_Aim of the exercise_:
Starting at the top of the data and ending with the line that holds "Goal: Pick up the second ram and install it", transcribe each line exactly; include both ends.

_Recorded data_:
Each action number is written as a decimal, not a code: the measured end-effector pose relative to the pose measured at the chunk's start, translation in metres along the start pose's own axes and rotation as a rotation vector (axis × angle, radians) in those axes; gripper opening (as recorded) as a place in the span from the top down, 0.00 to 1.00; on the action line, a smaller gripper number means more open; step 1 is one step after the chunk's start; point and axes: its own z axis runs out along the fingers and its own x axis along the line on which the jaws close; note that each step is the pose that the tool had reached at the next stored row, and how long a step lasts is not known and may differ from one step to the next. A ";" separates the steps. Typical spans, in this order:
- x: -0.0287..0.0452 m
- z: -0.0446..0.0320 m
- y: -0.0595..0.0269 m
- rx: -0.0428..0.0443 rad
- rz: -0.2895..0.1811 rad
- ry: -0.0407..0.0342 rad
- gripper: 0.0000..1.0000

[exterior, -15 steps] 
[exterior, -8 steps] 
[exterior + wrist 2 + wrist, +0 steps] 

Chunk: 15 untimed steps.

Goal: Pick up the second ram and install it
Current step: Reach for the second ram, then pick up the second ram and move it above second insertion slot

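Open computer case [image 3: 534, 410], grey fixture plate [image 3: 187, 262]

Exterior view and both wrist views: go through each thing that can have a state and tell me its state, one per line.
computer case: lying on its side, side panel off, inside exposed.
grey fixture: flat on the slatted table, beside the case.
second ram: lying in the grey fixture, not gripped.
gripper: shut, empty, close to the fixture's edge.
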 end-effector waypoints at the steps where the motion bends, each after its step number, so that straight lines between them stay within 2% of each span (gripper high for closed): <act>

_Your solution_:
Each action number is written as a decimal, not a code: the measured end-effector pose relative to the pose measured at the chunk's start, translation in metres along the start pose's own axes and rotation as a rotation vector (axis × angle, radians) in those axes; gripper opening (as recorded) as a place in the span from the top down, 0.00 to 1.00; on the action line, a smaller gripper number means more open; step 1 is one step after the chunk's start; point and axes: its own z axis runs out along the fingers and its own x axis along the line on which the jaws close; note that each step is the pose that the tool had reached at the next stored row, and how long a step lasts is not known and may differ from one step to the next. A ";" separates the steps. Typical spans, in this order:
- x: -0.0287..0.0452 m
- z: -0.0446..0.0320 m
- y: -0.0595..0.0269 m
- rx: -0.0428..0.0443 rad
- rz: -0.2895..0.1811 rad
- ry: -0.0407..0.0342 rad
- gripper: 0.0000..1.0000

[exterior, -15 steps] 
[exterior, -8 steps] 
[exterior + wrist 2 + wrist, +0 steps] 

Chunk: 15 untimed steps.

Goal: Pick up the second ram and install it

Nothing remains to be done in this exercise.